The province's carbon price on gasoline will start at 4.42 cents per litre and reach 11 cents per litre in 2022. Home heating oil is subject to a carbon price of 5.48 cents per litre in 2019, increasing to 13.69 cents per litre in 2022.
Comparing household costs
Household GHG emissions in P.E.I. and New Brunswick are 14.6 tonnes, while in Nova Scotia they are 18.5 tonnes. The difference lies in the way electricity is generated: fossil fuels generate about 40 per cent of the electricity in P.E.I. and New Brunswick, and 75 per cent of the electricity in Nova Scotia.
In P.E.I., the household cost of carbon emissions, which only includes gasoline, begins at $28 in 2019 and rises to $56 in 2020. The province says it will return "every cent collected to Islanders."
The costs for a household in Nova Scotia start at $64 in 2019 and rise to $85 in 2022, but the household does not receive rebates.
New Brunswick residents pay the backstop carbon price for gasoline and heating oil, but not for electricity.

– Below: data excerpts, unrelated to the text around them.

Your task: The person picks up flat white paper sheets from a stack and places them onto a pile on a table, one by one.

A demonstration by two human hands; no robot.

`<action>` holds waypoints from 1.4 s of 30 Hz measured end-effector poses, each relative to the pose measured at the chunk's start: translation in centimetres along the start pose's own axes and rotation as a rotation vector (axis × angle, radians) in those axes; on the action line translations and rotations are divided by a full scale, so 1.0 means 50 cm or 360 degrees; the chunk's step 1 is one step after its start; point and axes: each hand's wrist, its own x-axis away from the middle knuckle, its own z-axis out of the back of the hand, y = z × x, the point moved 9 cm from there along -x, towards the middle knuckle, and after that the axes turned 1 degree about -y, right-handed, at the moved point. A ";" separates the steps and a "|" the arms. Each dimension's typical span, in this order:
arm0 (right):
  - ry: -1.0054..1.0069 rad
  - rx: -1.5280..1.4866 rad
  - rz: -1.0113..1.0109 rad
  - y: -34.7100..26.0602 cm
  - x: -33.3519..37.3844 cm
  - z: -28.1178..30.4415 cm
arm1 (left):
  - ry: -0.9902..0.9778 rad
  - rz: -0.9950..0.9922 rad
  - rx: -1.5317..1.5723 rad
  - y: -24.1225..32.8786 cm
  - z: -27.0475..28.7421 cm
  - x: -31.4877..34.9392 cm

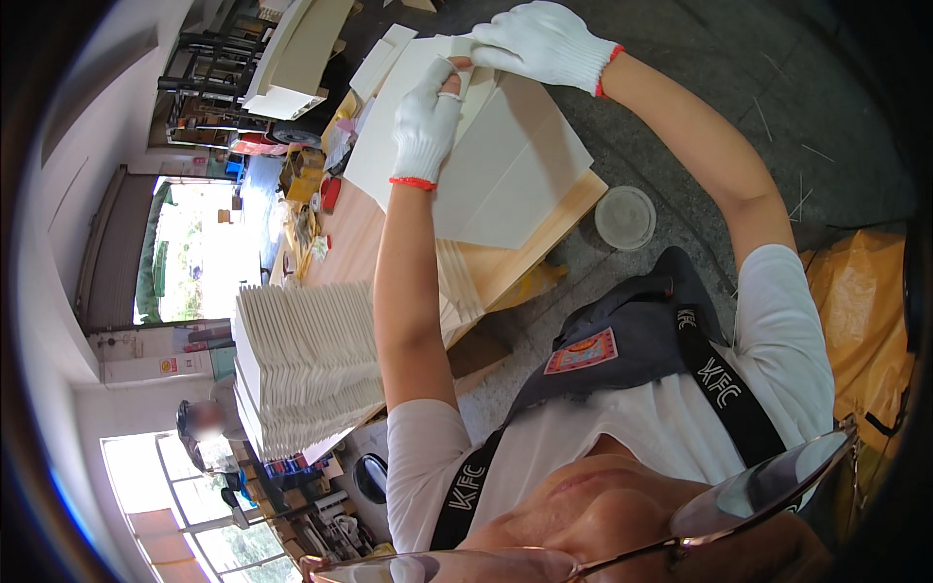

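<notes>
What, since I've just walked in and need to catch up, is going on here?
A person has both gloved hands close together at the far part of some white sheets on a wooden table. The left hand and right hand both touch them, though the exact grip is hard to tell. A tall white stack stands left of the left forearm, and a round tub sits right of the table.

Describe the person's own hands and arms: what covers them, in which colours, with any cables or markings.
The left hand and right hand wear white knit gloves with red cuffs. On the left one, bare tips of some fingers show. The forearms are bare up to short white sleeves. No cables or markings show on them.
</notes>
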 end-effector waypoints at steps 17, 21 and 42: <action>-0.0111 -0.0752 -0.0771 0.030 0.036 -0.051 | -0.0127 0.0085 0.0242 -0.047 -0.022 -0.006; -0.0058 -0.0719 -0.0762 0.040 0.040 -0.057 | -0.0139 0.0126 0.0241 -0.039 -0.022 -0.008; -0.0105 -0.0664 -0.0763 0.038 0.038 -0.053 | 0.0040 -0.0155 -0.0055 0.015 0.006 -0.001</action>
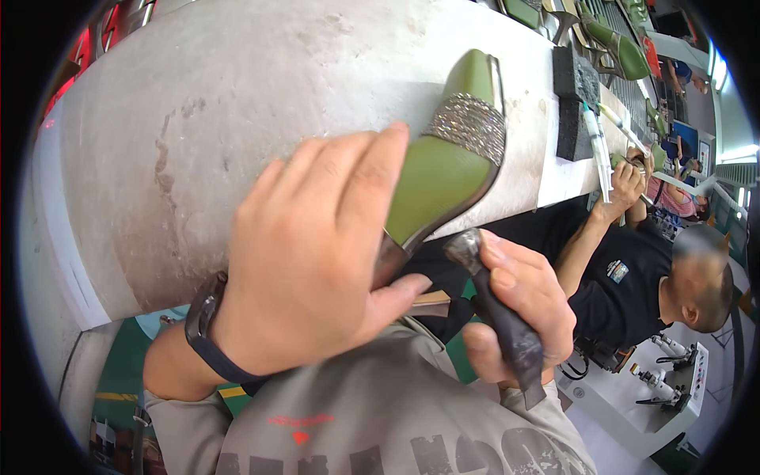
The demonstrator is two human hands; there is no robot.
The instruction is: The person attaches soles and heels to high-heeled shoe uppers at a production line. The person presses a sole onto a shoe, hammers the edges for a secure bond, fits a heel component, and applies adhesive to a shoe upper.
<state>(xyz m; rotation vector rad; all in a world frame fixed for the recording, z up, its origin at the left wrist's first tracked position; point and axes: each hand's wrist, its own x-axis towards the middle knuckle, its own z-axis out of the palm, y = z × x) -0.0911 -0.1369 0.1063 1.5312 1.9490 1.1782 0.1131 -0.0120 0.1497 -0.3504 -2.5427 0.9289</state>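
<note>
A green high-heeled shoe [431, 182] with a sparkling band [469, 125] across it lies along the edge of the pale worktable. My left hand [317, 229] is closed around its near end, with the back of the hand covering part of the shoe. Below my left thumb pokes a brown, wedge-shaped piece [431, 302], perhaps the heel. My right hand [530, 293] grips a black-wrapped tool [507, 324] by its middle. Close to the shoe's dark sole edge is the tool's rounded, shiny end, apparently apart from it; the tool's kind is unclear.
The pale, stained worktable [198, 119] curves across the left. At the back right stand a black foam block [576, 99], syringe-like tubes [598, 150] and several more green shoes [617, 47]. A co-worker in a black shirt [625, 273] works on the right, beside a white machine [641, 396].
</note>
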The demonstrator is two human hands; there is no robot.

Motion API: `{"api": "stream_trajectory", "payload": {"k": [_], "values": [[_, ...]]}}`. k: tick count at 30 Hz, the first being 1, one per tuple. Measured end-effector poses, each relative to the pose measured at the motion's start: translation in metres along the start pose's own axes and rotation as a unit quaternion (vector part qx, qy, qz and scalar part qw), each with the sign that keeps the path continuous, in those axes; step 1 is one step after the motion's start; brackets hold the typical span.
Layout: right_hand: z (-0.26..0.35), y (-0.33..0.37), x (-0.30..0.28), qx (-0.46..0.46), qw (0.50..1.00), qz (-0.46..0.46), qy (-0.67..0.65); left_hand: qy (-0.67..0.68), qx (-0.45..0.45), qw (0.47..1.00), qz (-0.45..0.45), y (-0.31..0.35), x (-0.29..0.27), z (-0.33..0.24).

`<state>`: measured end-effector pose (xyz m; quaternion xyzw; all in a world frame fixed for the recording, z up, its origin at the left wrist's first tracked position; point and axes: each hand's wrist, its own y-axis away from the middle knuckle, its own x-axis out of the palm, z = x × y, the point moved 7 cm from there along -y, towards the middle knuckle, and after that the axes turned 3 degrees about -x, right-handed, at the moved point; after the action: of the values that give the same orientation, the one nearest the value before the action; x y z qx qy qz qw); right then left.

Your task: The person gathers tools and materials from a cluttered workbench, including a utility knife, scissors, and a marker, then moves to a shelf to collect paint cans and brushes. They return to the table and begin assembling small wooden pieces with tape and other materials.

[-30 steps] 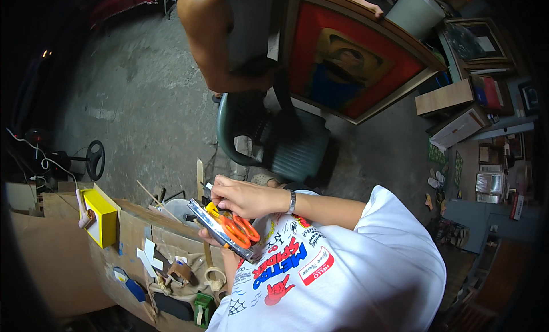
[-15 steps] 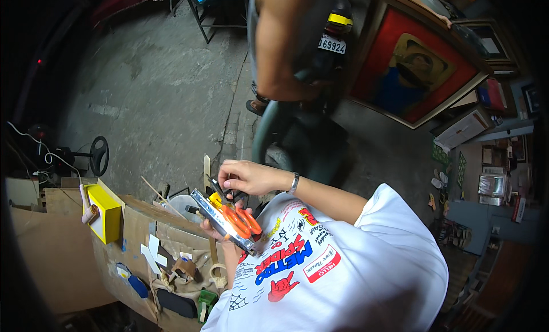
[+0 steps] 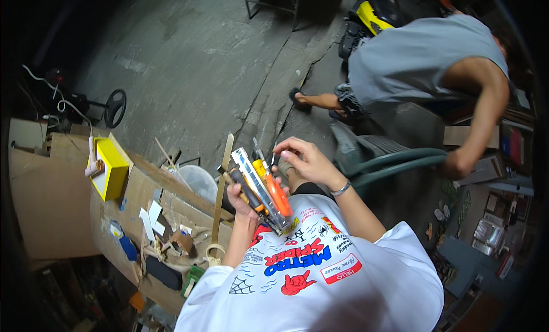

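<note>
My left hand [image 3: 243,203] is closed around a bundle of hand tools held upright in front of my shirt. In the bundle are a tool with orange loop handles [image 3: 279,196], a long silver-and-blue flat piece [image 3: 251,175], a dark-handled tool with an orange end [image 3: 247,190] and a yellow piece [image 3: 260,167]. A thin metal tip stands out at the top. My right hand [image 3: 309,160] is at the bundle's right side, fingers bent and fingertips pinched at a slim dark-and-light piece I cannot make out.
A cluttered cardboard-topped bench [image 3: 123,229] lies at left, with a yellow box [image 3: 114,169], white strips [image 3: 151,220] and a clear round tub [image 3: 197,183]. A wooden strip [image 3: 220,195] stands beside my left hand. At right, a person in grey [image 3: 409,63] bends by a green chair [image 3: 389,158].
The bundle has turned more upright and moved slightly up and right. My right hand has shifted right. The other person has moved right and bent over; the framed picture has left the view.
</note>
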<state>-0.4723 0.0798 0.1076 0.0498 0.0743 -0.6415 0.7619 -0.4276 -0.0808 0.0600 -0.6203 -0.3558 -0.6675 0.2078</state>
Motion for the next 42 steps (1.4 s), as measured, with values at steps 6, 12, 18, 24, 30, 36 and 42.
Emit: {"api": "stream_trajectory", "payload": {"k": [6,12,18,24,30,36,42], "values": [[0.014,-0.025,-0.026,-0.070,0.997,-0.012,0.014,-0.009,-0.038,0.999,0.031,-0.057,0.024,-0.011],[-0.010,-0.084,-0.051,0.008,0.999,0.034,-0.042,-0.040,-0.057,0.998,0.001,-0.122,0.011,-0.040],[-0.043,-0.174,-0.094,0.041,0.992,0.105,0.053,0.002,-0.059,0.998,-0.027,-0.202,-0.002,-0.077],[-0.025,-0.278,-0.130,0.024,0.985,0.167,-0.035,0.013,0.015,1.000,-0.007,-0.277,0.026,-0.132],[-0.038,-0.399,-0.175,0.060,0.990,0.095,-0.090,0.001,0.083,0.996,-0.012,-0.338,0.025,-0.214],[-0.165,-0.508,-0.208,0.196,0.979,0.031,-0.046,0.020,0.198,0.980,-0.024,-0.395,0.008,-0.335],[-0.402,-0.492,-0.231,0.353,0.911,0.063,0.203,0.003,0.222,0.972,-0.073,-0.443,0.012,-0.488]]}}
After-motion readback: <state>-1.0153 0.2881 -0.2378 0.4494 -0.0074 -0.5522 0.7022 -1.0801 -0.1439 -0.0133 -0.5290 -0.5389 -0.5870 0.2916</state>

The annual cost is $245 in 2019 and almost $610 in 2022. They can claim a "Climate Action Incentive" rebate on their taxes and receive $256 in 2019 (rural residents receive an additional 10 per cent).
The problem with rebates
While rebates may appear to be an equitable solution, they are paid once a year, forcing low- and middle-income households to carry the additional costs of the carbon price on energy products throughout the year.
In addition, the refund is based on family size, not consumption. This means that someone heating with wood (and paying no carbon tax) receives the same refund as someone with the same income but heats with oil. On the other hand, households with carbon-tax expenditures exceeding the refund must absorb the difference.
Reducing greenhouse gas emissions is central to the Pan-Canadian Framework. However, if carbon pricing is to make a meaningful contribution to emissions reduction in Canada, it must be:
- Consistent: The cost of emissions and the associated carbon pricing system should be independent of where someone lives.
- Fair: Rebates to low- and middle-income households should be designed to minimize the impact of rising carbon prices, by making rebates available throughout the year as is done in Alberta, for example.
Without addressing issues such as these, opposition to carbon pricing can only be expected to grow.